- [WHAT THE TASK REQUIRES] In the records below, find the line with "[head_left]" and the line with "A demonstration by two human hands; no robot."; return exactly those lines and every line between them.

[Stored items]

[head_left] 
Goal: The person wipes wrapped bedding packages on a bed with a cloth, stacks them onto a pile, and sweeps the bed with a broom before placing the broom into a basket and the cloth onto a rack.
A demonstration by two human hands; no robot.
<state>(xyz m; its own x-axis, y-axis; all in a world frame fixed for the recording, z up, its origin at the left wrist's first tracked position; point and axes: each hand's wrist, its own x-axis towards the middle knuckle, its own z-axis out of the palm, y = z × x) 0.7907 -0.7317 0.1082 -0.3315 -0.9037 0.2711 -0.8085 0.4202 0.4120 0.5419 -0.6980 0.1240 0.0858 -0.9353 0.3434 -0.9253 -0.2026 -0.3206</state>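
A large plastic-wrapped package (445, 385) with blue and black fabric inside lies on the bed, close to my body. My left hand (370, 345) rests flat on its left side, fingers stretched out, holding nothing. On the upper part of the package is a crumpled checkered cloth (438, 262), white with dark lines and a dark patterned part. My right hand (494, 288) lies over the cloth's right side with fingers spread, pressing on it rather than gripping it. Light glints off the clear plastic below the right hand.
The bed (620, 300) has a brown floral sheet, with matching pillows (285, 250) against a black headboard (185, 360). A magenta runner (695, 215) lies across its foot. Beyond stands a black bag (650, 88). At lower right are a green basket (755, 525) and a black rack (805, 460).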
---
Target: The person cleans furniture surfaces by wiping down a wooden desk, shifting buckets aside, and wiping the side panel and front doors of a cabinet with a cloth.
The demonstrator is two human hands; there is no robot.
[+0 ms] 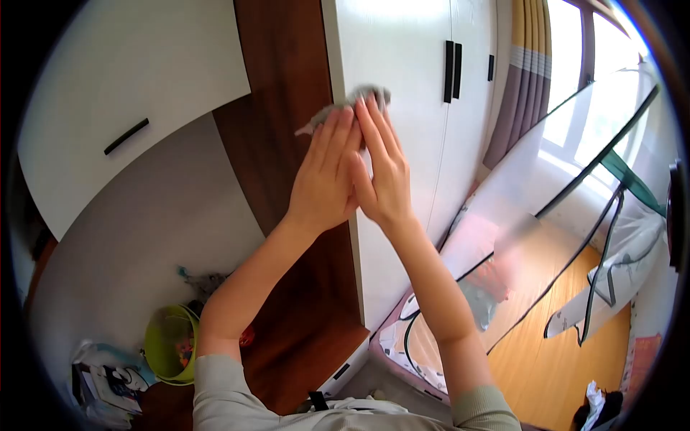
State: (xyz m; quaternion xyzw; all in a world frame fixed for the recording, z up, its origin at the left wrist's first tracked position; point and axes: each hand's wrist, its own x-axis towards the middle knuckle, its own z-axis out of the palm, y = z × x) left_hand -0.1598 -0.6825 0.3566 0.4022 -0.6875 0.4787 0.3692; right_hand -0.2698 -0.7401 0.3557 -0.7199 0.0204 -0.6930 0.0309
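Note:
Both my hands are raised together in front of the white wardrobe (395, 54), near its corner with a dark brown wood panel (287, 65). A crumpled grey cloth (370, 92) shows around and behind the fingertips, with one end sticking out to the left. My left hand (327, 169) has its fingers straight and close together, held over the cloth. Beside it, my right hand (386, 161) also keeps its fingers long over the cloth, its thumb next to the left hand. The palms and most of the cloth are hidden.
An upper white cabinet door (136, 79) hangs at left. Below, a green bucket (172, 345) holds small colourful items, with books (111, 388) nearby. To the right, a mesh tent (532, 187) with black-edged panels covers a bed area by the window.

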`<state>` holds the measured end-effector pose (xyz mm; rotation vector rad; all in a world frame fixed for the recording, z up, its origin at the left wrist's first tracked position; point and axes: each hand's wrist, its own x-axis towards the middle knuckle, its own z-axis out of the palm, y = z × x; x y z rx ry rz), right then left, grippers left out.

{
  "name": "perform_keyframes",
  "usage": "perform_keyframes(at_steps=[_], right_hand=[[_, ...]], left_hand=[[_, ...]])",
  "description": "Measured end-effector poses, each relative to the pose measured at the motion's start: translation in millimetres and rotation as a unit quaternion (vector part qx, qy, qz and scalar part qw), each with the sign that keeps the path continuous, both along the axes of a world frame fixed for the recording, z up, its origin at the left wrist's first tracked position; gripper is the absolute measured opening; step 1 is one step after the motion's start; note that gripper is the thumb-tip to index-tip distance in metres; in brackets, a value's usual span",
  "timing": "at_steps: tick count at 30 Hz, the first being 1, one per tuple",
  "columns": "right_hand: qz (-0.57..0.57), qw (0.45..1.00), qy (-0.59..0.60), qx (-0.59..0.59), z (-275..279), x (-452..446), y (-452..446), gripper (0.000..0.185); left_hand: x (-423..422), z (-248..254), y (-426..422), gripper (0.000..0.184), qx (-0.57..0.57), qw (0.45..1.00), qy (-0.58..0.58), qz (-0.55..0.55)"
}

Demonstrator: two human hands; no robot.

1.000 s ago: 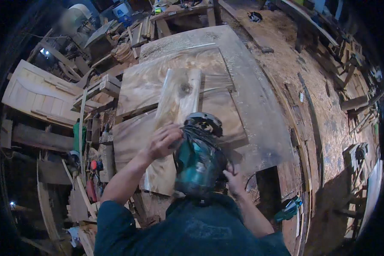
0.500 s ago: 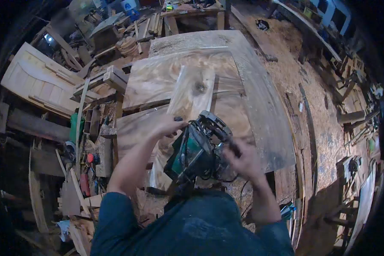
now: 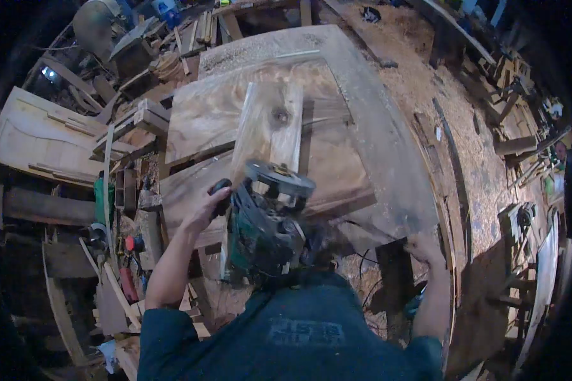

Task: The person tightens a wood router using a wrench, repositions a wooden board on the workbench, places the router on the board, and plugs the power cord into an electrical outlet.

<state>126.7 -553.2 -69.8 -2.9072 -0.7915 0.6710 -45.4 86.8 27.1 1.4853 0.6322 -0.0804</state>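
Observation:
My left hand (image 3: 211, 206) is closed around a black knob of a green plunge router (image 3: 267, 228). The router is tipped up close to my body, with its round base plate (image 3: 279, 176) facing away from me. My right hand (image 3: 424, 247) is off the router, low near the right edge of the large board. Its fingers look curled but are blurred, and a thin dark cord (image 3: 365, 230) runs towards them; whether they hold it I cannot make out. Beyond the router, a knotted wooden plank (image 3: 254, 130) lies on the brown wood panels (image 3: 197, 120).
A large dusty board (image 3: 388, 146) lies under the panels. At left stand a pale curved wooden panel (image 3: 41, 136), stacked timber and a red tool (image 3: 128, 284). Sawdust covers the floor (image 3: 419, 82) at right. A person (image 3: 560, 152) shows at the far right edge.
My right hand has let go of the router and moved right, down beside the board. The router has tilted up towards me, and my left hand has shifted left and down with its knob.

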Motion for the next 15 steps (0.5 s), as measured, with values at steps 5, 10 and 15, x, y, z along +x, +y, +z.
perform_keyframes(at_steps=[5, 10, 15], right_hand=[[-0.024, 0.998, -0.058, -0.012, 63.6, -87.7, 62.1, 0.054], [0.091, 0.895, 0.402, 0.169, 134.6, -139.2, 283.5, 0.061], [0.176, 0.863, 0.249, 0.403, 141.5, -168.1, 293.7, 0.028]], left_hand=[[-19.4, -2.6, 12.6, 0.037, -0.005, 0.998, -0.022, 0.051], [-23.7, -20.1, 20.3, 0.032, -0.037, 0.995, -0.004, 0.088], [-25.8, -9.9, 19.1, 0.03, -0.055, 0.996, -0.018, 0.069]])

- [ANSWER BOX]
[head_left] 
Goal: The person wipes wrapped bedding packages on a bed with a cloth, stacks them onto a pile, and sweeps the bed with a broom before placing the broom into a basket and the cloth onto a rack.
A demonstration by two human hands; no robot.

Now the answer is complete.